_What to do_
The listing is to be printed in full, exactly as given.

_Data extract_
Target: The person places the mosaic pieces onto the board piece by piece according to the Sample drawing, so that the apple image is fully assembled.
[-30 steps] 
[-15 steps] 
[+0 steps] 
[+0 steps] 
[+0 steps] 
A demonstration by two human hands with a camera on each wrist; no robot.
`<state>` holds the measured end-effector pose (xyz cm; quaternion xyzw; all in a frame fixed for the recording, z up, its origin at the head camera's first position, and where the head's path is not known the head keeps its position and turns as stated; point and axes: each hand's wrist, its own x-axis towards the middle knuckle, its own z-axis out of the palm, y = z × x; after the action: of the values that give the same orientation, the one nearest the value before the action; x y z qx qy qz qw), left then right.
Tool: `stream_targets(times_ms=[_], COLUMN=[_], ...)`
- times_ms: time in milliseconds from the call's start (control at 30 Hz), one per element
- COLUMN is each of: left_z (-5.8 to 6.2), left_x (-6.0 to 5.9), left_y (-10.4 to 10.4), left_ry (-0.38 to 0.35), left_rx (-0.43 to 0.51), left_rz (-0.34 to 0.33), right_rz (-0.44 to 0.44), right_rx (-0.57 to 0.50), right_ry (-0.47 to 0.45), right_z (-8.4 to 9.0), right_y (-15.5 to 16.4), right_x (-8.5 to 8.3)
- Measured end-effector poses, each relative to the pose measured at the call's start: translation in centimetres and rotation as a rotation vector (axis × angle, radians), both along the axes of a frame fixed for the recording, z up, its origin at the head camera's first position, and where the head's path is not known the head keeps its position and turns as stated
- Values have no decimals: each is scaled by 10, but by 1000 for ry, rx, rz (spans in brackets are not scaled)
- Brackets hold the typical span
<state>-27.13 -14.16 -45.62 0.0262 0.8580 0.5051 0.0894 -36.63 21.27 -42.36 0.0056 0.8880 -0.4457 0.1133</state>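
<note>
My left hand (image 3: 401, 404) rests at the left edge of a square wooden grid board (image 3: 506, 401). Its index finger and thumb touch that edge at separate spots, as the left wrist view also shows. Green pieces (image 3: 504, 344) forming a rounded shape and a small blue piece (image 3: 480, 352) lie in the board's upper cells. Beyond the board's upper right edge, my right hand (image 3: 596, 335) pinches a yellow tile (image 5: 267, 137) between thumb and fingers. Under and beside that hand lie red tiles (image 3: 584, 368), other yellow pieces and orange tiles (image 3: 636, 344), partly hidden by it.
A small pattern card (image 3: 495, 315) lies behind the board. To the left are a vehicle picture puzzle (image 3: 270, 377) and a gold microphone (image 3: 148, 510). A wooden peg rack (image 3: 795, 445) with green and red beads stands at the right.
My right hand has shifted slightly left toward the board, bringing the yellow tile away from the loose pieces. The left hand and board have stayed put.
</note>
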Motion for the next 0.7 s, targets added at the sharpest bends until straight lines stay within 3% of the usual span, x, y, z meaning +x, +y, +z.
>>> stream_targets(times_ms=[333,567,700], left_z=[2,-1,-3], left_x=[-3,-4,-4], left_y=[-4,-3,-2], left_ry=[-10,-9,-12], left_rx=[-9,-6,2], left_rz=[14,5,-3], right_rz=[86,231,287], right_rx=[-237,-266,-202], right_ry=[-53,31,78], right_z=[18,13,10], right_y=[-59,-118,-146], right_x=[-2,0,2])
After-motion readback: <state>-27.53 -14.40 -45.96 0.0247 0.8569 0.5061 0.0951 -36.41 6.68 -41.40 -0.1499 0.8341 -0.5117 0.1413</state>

_Output below_
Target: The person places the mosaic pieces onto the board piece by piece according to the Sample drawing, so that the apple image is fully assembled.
[-30 steps] 
[-15 steps] 
[+0 steps] 
[+0 steps] 
[+0 steps] 
A demonstration by two human hands with a camera on each wrist; no robot.
`<state>` holds the measured end-effector pose (xyz cm; quaternion xyzw; all in a frame fixed for the recording, z up, its origin at the head camera's first position, and where the head's path is not known the head keeps its position and turns as stated; point and axes: each hand's wrist, its own x-axis towards the middle knuckle, its own z-axis out of the palm, y = z × x; after the action: of the values that give the same orientation, the one nearest the value before the action; x y z qx qy qz qw), left then right.
Tool: `stream_targets(times_ms=[_], COLUMN=[_], ...)`
- times_ms: time in milliseconds from the call's start (control at 30 Hz), one per element
- COLUMN is each of: left_z (-5.8 to 6.2), left_x (-6.0 to 5.9), left_y (-10.4 to 10.4), left_ry (-0.38 to 0.35), left_rx (-0.43 to 0.51), left_rz (-0.34 to 0.33), right_rz (-0.44 to 0.44), right_rx (-0.57 to 0.50), right_ry (-0.47 to 0.45), right_z (-8.4 to 9.0), right_y (-15.5 to 16.4), right_x (-8.5 to 8.3)
- Measured end-effector poses, each relative to the pose measured at the call's start: translation in centimetres and rotation as a rotation vector (axis × angle, radians), both along the axes of a frame fixed for the recording, z up, its origin at the head camera's first position, and where the head's path is not known the head keeps its position and turns as stated
- Values have no decimals: each is scaled by 10, but by 1000 for ry, rx, rz (spans in brackets are not scaled)
- Brackets hold the typical span
<state>-27.13 -14.16 -45.62 0.0262 0.8580 0.5051 0.0894 -36.63 21.27 -42.36 0.0056 0.8880 -0.4457 0.1133</state>
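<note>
My left hand (image 3: 401, 404) rests at the left edge of a square wooden grid board (image 3: 506, 401). Its index finger and thumb touch that edge at separate spots, as the left wrist view also shows. Green pieces (image 3: 504, 344) forming a rounded shape and a small blue piece (image 3: 480, 352) lie in the board's upper cells. Beyond the board's upper right edge, my right hand (image 3: 596, 335) pinches a yellow tile (image 5: 267, 137) between thumb and fingers. Under and beside that hand lie red tiles (image 3: 584, 368), other yellow pieces and orange tiles (image 3: 636, 344), partly hidden by it.
A small pattern card (image 3: 495, 315) lies behind the board. To the left are a vehicle picture puzzle (image 3: 270, 377) and a gold microphone (image 3: 148, 510). A wooden peg rack (image 3: 795, 445) with green and red beads stands at the right.
My right hand has shifted slightly left toward the board, bringing the yellow tile away from the loose pieces. The left hand and board have stayed put.
</note>
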Motion for the next 0.7 s, targets added at the sharpest bends until straight lines stay within 3% of the usual span, x, y, z meaning +x, +y, +z.
>>> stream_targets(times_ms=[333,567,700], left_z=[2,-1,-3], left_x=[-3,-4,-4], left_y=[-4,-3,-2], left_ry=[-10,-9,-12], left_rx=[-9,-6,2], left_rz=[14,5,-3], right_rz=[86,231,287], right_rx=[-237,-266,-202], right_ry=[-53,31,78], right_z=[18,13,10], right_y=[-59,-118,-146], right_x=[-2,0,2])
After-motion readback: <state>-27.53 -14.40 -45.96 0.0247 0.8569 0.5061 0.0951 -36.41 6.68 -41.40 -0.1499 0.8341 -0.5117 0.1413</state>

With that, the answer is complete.